- DATA EXTRACT

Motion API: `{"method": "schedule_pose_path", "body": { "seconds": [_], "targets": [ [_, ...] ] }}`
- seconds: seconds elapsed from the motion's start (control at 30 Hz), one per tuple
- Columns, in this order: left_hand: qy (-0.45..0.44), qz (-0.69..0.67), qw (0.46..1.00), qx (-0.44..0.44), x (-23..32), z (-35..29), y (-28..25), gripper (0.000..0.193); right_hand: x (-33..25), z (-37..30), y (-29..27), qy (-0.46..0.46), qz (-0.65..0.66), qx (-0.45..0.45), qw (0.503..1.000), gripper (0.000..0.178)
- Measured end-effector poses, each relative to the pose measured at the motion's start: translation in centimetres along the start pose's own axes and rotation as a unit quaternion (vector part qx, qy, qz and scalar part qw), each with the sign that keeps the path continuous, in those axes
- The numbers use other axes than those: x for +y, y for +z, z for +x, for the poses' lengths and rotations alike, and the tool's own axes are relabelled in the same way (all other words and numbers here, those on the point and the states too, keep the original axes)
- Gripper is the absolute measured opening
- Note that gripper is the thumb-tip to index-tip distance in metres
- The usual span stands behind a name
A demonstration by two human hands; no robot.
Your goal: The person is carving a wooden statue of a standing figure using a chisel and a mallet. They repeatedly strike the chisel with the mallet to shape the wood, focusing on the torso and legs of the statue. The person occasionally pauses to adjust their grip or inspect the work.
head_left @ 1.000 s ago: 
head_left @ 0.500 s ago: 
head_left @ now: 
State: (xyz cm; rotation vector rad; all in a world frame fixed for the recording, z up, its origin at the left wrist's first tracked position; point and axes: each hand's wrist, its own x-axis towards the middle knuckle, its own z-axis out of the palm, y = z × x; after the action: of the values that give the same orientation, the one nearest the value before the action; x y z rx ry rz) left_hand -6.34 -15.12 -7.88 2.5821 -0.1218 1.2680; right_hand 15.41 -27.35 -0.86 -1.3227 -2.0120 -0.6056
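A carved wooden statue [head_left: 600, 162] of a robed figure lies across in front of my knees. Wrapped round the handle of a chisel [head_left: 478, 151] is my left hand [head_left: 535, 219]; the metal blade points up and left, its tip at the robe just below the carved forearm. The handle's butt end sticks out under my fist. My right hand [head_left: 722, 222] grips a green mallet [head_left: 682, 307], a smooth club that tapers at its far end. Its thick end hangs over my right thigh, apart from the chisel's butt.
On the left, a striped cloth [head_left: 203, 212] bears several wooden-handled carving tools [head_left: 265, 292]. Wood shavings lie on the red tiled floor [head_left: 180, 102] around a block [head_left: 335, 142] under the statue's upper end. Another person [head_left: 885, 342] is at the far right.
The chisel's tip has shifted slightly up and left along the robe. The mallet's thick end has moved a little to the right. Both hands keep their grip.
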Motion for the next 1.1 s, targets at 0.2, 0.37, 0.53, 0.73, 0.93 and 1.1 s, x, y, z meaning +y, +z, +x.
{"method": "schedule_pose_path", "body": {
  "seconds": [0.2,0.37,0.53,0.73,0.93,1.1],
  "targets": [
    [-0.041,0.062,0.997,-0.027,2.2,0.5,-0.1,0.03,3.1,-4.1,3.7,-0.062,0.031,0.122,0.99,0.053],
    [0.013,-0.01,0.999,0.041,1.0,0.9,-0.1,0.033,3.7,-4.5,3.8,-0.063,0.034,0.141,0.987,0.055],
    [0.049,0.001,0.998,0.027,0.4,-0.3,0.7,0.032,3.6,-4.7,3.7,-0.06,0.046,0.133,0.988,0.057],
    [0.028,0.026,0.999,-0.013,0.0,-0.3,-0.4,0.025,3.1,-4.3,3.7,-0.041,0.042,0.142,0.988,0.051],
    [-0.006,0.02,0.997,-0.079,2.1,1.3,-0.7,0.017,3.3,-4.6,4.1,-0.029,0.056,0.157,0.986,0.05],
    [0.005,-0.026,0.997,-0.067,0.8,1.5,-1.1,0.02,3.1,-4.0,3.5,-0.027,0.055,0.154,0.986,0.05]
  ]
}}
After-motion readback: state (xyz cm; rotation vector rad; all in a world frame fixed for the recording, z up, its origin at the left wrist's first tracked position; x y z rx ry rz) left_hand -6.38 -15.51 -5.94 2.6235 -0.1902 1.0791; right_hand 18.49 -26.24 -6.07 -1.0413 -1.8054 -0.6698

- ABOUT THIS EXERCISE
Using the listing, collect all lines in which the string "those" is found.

- ANSWER TO THIS EXERCISE
- Measured end-effector poses, each relative to the pose measured at the motion's start: translation in centimetres along the start pose's own axes and rotation as a unit quaternion (vector part qx, qy, qz and scalar part qw), each with the sign that keeps the path continuous, in those axes
- The numbers use other axes than those: x for +y, y for +z, z for +x, for the poses' lengths and rotations alike, and the tool's own axes are relabelled in the same way (all other words and numbers here, those on the point and the states too, keep the original axes)

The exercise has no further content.